I rapporti fra lui ed Intrepidina non si può dire fossero diventati cordiali, ma erano almeno sereni, civili. Si guardavano in viso scambiando qualche rara parola, come mai era successo prima.

Lui ricordava bene come prima della riappacificazione fra le due sorelle Intrepidina non lo avesse mai guardato in viso, come a voler negare la sua presenza, voler disconoscere la sua stessa esistenza. Forse all’inizio lo aveva considerato un intruso fastidioso, per poi rendersi lentamente conto, con sbigottimento, come la sua presenza non fosse passeggera, ma ben radicata nella vita della sorella.

Ora, si disse, forse Intrepidina aveva capito che lui amava veramente la sorella, ma che ciò non era una minaccia alla loro intesa, né intendeva sostituire un affetto con un altro, ma soltanto aggiungerne ancora di più.

Il tempo, si sa, appiana tutto ed a volte riesce dove la volontà non può nulla. Sia come sia, i rapporti fra le due sorelle tornarono; non più quelli di un tempo, diversi, ma ugualmente saldi, affidabili, certi.

Di tanto in tanto, ricordavano fra esclamazioni accese e scoppi di risa le sfide di un tempo, di un’infanzia ed una gioventù ormai passata, ma sempre ben presente e viva nei loro ricordi appassionati.

Era, nello stesso tempo, malinconico e dolce abbandonarsi ai ricordi, rivivere quelle sfide infinite, ancora presenti nell’animo, ma ben lontane nel tempo e negli intenti.

Ogni epoca della vita ha le sue gioie ed i suoi dolori. Nessuno di essi è inutile o fuori posto poiché fa parte di noi stessi e va vissuto.

Il tempo passò.

Le sorelle invecchiarono; le forze vennero loro meno, come a tutti accade invecchiando, anche se loro, nei limiti delle possibilità, rimasero energiche, atletiche, vigorose.

Il tempo, però, non tiene conto di ciò e, alla fine, decide la data della dipartita.

Il viaggio fu veloce per ambedue e poco distanziato fra loro.

Del resto, non avevano corso insieme per quasi tutta la loro vita terrena? Perché l’ultima sfida avrebbe dovuto essere diversa?

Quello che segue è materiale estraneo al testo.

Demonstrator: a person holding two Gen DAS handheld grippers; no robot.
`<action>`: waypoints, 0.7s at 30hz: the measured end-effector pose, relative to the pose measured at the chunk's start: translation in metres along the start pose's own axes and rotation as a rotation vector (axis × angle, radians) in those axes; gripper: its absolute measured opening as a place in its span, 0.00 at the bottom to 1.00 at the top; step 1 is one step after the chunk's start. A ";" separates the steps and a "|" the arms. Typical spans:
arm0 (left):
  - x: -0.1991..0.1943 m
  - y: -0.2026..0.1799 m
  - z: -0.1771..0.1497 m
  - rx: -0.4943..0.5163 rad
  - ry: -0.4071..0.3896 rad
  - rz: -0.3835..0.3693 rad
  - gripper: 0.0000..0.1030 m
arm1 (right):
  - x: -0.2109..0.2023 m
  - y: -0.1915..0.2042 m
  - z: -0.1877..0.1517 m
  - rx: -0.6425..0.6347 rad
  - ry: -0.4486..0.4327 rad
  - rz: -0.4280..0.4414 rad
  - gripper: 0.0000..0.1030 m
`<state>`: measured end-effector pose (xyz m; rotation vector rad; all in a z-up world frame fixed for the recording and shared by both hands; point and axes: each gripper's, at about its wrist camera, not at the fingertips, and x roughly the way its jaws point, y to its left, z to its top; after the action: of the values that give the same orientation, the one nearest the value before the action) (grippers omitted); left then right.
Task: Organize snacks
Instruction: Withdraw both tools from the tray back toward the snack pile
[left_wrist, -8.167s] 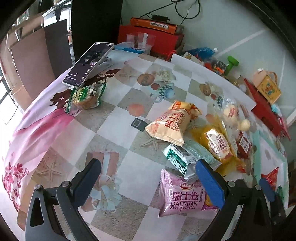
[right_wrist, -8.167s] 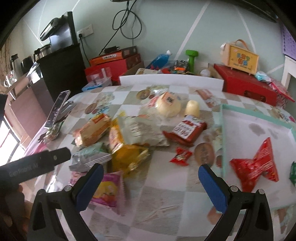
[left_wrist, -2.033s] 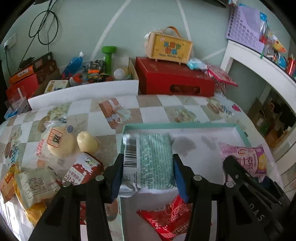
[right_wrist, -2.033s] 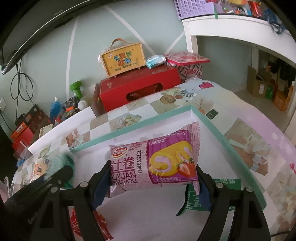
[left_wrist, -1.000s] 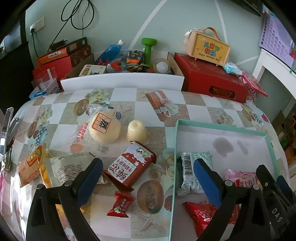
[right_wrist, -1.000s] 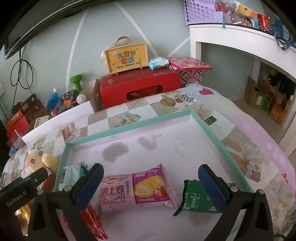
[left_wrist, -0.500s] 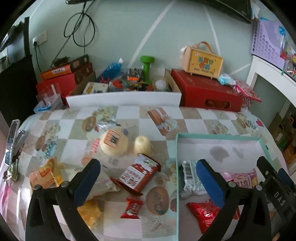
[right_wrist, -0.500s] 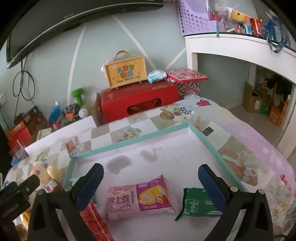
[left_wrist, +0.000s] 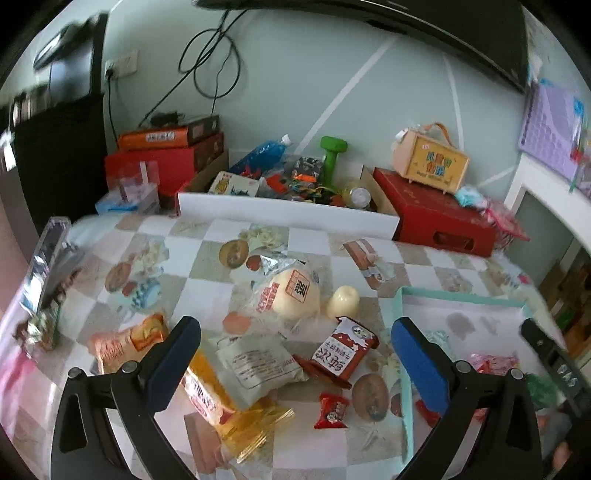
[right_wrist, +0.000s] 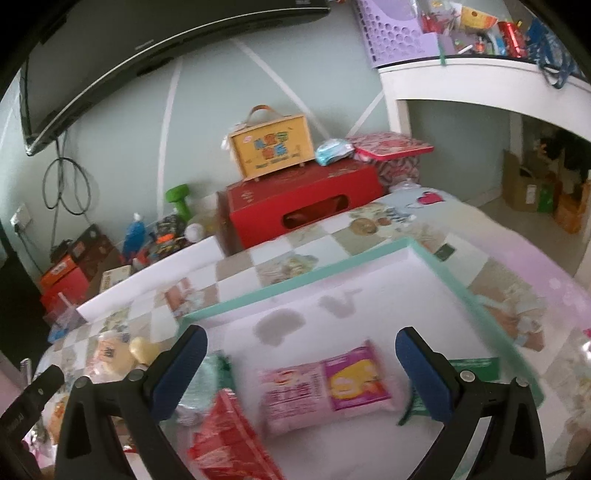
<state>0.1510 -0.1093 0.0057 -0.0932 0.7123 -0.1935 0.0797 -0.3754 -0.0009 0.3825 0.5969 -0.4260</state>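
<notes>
Both jaws of the left hand-held gripper (left_wrist: 295, 354) are seen spread wide with nothing between them, above the loose snacks lying on the checked cloth of the desk (left_wrist: 207, 236) to the left of the teal-rimmed tray (left_wrist: 458, 297). The right hand-held gripper (right_wrist: 301, 363) is likewise held wide and empty over the tray.

Inside the tray, a pink Swiss-roll packet (right_wrist: 325, 384), a red wrapper (right_wrist: 229, 439) and a green packet (right_wrist: 476, 369) are already laid. Left of the tray, close to its rim, a red-and-white chocolate pouch (left_wrist: 343, 354) is found; farther left lie a white flat bag (left_wrist: 255, 365), a yellow bag (left_wrist: 229, 410) and an orange cake packet (left_wrist: 125, 339). A wrapped round bun (left_wrist: 291, 295) and a small pale pudding cup (left_wrist: 345, 301) sit behind the pouch, and a small red candy (left_wrist: 332, 406) lies in front of it.

The pouch is judged light, soft and rather slick in its film; it would best be taken across its narrow width at mid-body, where the contents give the pads something to press on. The bun looks easily crushed, so a gentle closing would be called for. The flat bags are thin and may need to be taken by an edge.
</notes>
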 end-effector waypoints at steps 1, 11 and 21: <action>-0.002 0.006 0.000 -0.019 0.000 -0.016 1.00 | 0.000 0.004 -0.001 -0.005 0.000 0.017 1.00; -0.025 0.069 0.000 -0.101 -0.034 0.117 1.00 | -0.007 0.058 -0.011 -0.108 0.002 0.133 1.00; -0.051 0.135 -0.009 -0.193 -0.030 0.262 1.00 | -0.017 0.121 -0.034 -0.202 0.017 0.269 1.00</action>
<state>0.1267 0.0332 0.0112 -0.1856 0.7047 0.1274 0.1103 -0.2531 0.0108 0.2684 0.5898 -0.1031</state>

Forse, ora si ritrovano nell’aldilà, con nuove sfide, per mettere, ancora, alla prova sé stesse.

Sì, sicuramente è così!

E poi, quando si è vissuta un’intera vita di sfide perché ciò non dovrebbe proseguire anche dopo, oltre ciò che ci è noto?

Non siamo, forse, noi i padroni delle nostre vite!

Coraggiosetta e Intrepidina, certamente, continuano a correre insieme, unite come sempre, mano nella mano, verso il Sole.

L’una audace ma più controllata e riflessiva, l’altra più ardimentosa e irrefrenabile, quella che più si lasciava trascinare dall’istinto.

In fondo erano quasi identiche in tutto.

Sorelle…, gemelle per la verità, più che sorelle.